Date & Time: : July 14th, 2025 – 10.00 AM

Place: FENS G015

Keywords : Large Language Models (LLMs), Phishing, Cybersecurity, Eye-Tracking

 

Abstract

 

Large Language Models (LLMs) enable the creation of highly realistic phishing emails, posing an escalating cybersecurity threat. This study evaluated user detection and behavioral responses to phishing emails generated by locally deployed, open-source LLMs through two eye-tracking experiments involving 30 and 50 participants. The Suspicion-Oriented experiment required participants to classify emails as suspicious or legitimate, while the Behavior-Oriented evaluation explored intended real-world actions. Detection rates for AI-generated phishing emails were notably low, with 45 percent in the suspicion-oriented task and 26 percent in the behavior-oriented task. These rates contrast sharply with higher detection rates for traditional phishing emails, which were 80 percent and 86 percent, and legitimate emails, which were 68 percent and 82.5 percent, respectively. Thematic analysis identified five key cognitive strategies used in email evaluation: visual design, linguistic cues, behavioral manipulation recognition, technical indicators, and institutional knowledge. AI-generated emails evaded detection by exhibiting polished visuals and coherent, contextually appropriate language, often exploiting trust in brand familiarity.

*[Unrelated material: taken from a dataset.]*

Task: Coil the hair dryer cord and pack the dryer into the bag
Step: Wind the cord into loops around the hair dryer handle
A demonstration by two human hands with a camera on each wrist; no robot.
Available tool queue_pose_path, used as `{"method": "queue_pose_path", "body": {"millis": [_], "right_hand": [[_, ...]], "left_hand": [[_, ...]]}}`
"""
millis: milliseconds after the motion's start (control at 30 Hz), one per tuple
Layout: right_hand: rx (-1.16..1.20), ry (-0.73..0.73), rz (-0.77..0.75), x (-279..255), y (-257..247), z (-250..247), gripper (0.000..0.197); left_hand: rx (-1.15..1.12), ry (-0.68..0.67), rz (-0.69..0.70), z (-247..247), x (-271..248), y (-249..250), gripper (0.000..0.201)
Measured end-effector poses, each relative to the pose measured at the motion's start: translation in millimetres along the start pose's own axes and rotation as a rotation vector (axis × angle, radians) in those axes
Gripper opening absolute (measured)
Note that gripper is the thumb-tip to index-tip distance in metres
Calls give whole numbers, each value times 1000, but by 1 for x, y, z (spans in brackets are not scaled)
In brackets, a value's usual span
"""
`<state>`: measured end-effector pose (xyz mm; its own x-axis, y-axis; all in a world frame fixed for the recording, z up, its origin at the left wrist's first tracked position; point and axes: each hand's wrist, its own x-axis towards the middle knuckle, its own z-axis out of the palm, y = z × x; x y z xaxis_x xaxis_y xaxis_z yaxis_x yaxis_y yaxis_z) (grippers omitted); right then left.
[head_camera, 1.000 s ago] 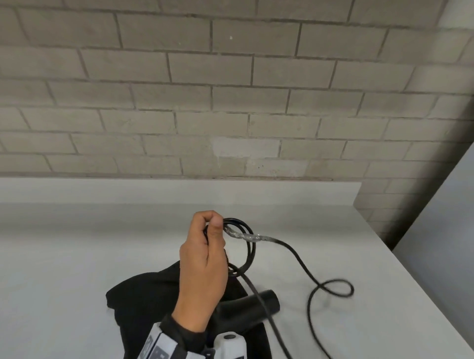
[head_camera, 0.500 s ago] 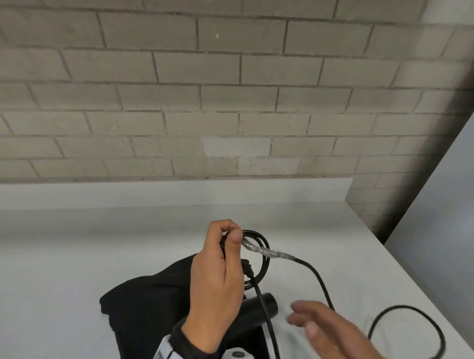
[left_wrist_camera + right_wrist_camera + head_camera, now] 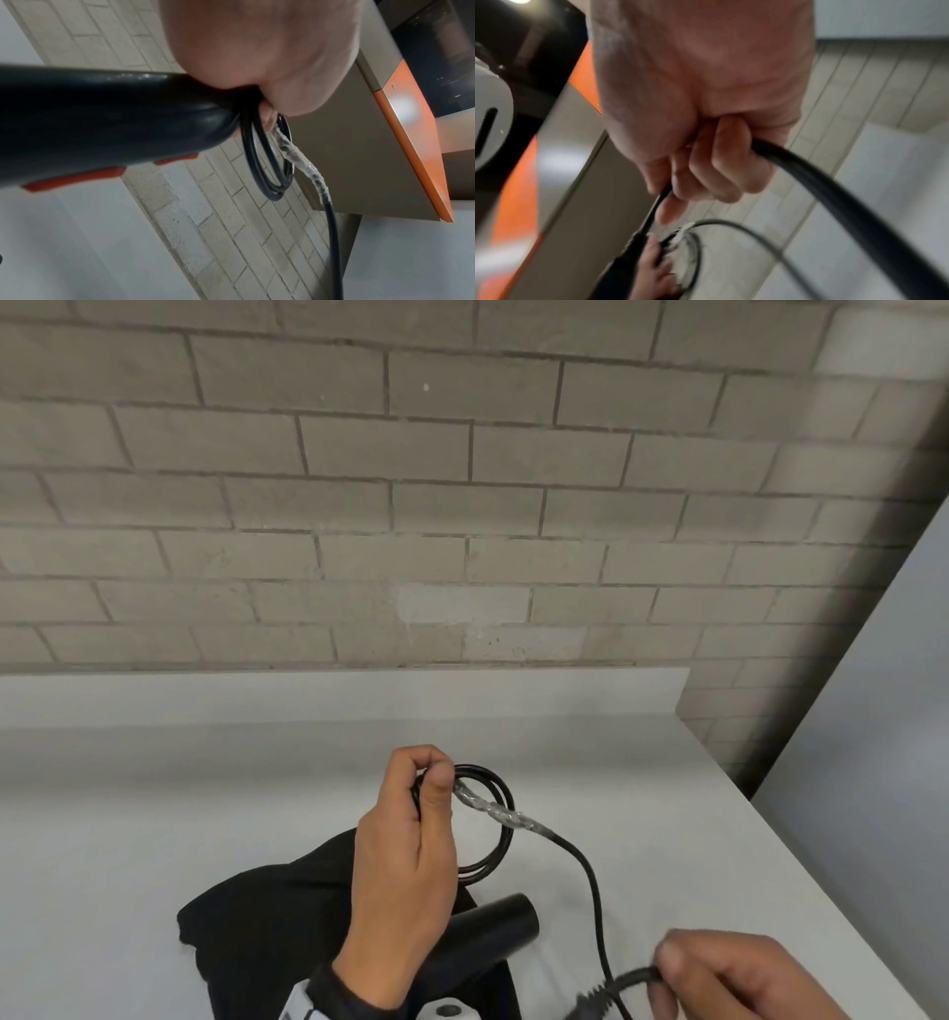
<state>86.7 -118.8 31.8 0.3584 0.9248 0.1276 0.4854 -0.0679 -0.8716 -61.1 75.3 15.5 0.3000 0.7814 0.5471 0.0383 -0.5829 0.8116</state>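
Now left hand (image 3: 405, 860) raised, fist gripping cord (image 3: 590, 875) coil; right hand (image 3: 719, 978) low, pinching cord.

My left hand (image 3: 405, 865) is raised, back toward me, its fingers curled into a fist with the thumb pressed against the index finger, pinching the cord (image 3: 590, 880) at the fingertips. My right hand (image 3: 719, 978) sits lower, fingers (image 3: 721, 162) curled around the same cord, which runs through my closed grip and leaves past the fingertips.
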Motion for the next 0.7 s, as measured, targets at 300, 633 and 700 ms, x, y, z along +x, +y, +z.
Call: {"method": "queue_pose_path", "body": {"millis": [300,633,700], "right_hand": [[-695,122,244,-10,73,-1,38],[-327,177,-123,44,3,50,64],[-331,61,-128,50,-3,55,56]], "left_hand": [[1,-34,6,3,-5,3,32],[9,-24,12,4,-8,4,38],[13,-15,15,4,-7,3,41]]}}
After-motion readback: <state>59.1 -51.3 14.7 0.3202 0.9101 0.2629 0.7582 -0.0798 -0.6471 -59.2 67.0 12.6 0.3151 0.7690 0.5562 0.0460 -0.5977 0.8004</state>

Eye-tracking data revealed a consistent top-to-bottom scanning pattern with prolonged fixations on email footers during suspicion assessments, whereas in the behavior-oriented setting, attention shifted toward main content and large embedded images. These findings highlight the growing sophistication and accessibility of AI-powered phishing attacks and underscore the urgent need for enhanced, context-aware defenses combining technical safeguards with targeted user training.